Romain s’empare du micro et lance rageur aux organisations syndicales :
« On s’est fait gazé par nos amis les condés. Quand je vois les grosses organisations, qui ont des moyens et leurs services d’ordre avec des gars bien costauds, laissent des jeunes de 18 ans se faire casser la gueule, je trouve ça inadmissible. (…) On dit que les flics frappent leurs gosses mais les syndicats ne défendent pas leurs gosses. »
Le public l’acclame, vite tempéré par Christophe :
« Cette CGT m’aide. Grâce à elle, je connais les droits. Il faut arrêter de se cracher dessus. D’abord, il faut se congratuler. Ça fait des années que je milite, jamais on a changé les codes. Aujourd’hui, grâce à vous les jeunes et grâce à nous les travailleurs qui l’ont bien voulu, on a changé les codes ! »
Les prises de parole suivantes apaisent les discussions. La Coordination des intermittents et précaires de Gironde témoigne que « la lutte, ça paie », alors qu’un accord sur l’assurance chômage « plutôt favorable pour les intermittents et pour les précaires » a été trouvé ce jeudi matin (lire l’encadré ci-dessous). Un membre de Nuit Debout propose une action tandis que l’assemblée général du Medef se tient ce vendredi à Bruges.
« Poser le casque »
Didier, sans domicile fixe, clame : « Il faut se bouger le cul pour que les travailleurs arrêtent de dormir dans leurs bagnoles. Un membre du collectif de lutte de la rive droite évoque les blocages de raffinerie de 2010. Blessé lors des affrontements avec la police, il fait un vœu :
« J’ai vécu une mauvaise expérience en allant à la gare Saint-Jean, si vous voyez ma gueule, pourtant j’ai tapé personne.
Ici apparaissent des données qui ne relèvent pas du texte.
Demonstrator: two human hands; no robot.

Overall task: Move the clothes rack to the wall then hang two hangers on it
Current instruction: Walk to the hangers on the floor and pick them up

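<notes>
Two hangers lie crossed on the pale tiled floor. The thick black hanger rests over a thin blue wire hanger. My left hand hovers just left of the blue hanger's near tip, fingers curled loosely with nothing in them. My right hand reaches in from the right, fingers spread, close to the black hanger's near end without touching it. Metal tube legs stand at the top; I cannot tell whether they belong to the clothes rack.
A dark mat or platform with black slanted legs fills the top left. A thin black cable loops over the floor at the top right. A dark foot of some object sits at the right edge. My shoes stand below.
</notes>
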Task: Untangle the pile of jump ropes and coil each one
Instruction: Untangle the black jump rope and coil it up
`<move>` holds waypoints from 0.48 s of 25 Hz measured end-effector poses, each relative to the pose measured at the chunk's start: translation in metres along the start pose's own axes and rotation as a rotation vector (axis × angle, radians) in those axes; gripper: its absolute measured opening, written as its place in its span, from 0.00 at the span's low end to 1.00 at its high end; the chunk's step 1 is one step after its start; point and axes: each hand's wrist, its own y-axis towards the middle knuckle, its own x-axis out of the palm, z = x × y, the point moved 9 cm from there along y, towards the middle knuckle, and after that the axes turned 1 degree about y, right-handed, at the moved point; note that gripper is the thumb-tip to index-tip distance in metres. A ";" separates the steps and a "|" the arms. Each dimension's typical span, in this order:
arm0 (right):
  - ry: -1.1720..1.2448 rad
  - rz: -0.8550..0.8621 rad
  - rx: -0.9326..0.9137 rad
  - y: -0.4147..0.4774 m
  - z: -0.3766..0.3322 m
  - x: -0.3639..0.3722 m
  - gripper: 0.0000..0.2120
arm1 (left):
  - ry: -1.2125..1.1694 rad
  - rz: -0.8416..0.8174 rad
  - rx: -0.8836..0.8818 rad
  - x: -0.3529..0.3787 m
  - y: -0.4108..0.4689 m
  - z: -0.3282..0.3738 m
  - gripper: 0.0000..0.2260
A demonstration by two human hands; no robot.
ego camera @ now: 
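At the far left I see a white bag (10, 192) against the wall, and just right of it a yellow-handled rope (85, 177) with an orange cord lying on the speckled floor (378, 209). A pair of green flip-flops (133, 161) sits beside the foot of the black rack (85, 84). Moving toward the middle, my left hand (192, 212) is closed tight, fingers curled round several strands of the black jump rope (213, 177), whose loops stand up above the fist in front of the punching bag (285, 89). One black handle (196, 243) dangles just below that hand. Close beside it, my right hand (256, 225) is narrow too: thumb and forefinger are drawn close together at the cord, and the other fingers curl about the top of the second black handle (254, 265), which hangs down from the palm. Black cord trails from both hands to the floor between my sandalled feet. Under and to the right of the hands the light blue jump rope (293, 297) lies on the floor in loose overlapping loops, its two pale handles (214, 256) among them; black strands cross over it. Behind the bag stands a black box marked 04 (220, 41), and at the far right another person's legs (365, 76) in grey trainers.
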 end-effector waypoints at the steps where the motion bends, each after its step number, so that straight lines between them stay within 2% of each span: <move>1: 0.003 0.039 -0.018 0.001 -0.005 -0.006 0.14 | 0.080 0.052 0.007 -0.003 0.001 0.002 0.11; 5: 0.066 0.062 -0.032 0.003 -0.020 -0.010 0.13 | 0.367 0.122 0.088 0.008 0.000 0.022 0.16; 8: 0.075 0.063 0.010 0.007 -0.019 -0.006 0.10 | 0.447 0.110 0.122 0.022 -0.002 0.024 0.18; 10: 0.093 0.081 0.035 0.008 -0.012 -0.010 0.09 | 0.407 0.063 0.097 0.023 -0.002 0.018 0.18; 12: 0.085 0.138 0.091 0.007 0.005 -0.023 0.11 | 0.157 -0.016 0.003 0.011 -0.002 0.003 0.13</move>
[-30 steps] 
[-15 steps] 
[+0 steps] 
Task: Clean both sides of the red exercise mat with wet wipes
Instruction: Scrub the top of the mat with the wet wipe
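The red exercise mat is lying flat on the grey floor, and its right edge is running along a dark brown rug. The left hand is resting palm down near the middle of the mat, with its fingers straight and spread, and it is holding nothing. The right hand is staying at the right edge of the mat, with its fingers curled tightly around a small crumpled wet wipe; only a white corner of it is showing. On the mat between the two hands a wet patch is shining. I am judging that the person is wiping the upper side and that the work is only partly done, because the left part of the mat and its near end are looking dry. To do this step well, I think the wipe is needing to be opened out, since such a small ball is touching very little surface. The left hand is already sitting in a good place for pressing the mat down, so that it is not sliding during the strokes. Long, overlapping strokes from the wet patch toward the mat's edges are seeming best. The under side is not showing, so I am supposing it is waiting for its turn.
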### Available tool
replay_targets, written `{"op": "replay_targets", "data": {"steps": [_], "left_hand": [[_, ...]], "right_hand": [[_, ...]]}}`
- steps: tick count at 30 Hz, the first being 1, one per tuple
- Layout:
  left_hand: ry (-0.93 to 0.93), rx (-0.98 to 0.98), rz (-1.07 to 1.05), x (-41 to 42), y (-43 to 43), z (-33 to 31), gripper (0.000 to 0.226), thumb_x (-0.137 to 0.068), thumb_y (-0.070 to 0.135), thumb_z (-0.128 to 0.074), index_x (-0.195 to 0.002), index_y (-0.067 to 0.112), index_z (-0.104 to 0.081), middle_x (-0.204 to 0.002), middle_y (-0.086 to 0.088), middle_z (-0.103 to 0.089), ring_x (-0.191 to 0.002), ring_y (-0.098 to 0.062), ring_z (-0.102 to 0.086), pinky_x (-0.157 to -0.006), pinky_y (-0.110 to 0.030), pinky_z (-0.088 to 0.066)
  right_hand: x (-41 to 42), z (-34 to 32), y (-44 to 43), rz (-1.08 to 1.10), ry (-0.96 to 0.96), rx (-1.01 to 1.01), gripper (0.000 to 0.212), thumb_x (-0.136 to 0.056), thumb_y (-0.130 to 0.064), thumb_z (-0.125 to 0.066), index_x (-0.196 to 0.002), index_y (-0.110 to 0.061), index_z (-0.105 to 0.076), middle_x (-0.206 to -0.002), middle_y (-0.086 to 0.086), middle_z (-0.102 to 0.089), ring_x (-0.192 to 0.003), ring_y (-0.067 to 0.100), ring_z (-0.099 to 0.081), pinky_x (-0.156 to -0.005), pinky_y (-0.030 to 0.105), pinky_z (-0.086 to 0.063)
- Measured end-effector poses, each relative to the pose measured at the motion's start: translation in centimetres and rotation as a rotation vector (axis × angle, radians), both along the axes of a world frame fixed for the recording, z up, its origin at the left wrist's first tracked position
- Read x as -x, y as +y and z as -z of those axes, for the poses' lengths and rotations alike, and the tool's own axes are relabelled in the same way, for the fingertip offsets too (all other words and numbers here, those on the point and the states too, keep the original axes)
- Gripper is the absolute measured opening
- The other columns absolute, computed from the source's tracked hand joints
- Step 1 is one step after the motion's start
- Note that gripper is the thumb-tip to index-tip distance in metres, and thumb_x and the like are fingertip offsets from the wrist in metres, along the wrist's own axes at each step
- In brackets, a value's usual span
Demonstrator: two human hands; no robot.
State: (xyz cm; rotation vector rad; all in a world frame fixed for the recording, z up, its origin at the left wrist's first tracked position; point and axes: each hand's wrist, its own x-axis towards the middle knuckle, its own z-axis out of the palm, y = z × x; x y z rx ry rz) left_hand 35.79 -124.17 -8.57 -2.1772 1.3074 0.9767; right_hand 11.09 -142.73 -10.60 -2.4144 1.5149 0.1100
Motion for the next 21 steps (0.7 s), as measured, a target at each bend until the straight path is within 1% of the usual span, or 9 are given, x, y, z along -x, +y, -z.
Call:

Les policiers, effectivement, c’est leur métier. Malheureusement, c’est pas eux qui contrôlent, ce sont ceux qui les gouvernent. Et les flics, je vais vous dire, ils sont fatigués. Moi, j’aimerais qu’un jour, ils soient en capacité de poser le casque et de dire nous aussi on est fatigués, nous aussi on en a marre, nous aussi nos enfants un jour vont avoir un contrat de travail. »
L’assemblée générale terminée, une centaine de manifestants se retrouve devant le commissariat central de Bordeaux où les quatre personnes interpellées, dont trois seraient mineures, sont entendues. Remises en liberté en fin d’après-midi, elles seront ré-entendues dans le cadre d’une enquête ouverte après la blessure de deux policiers.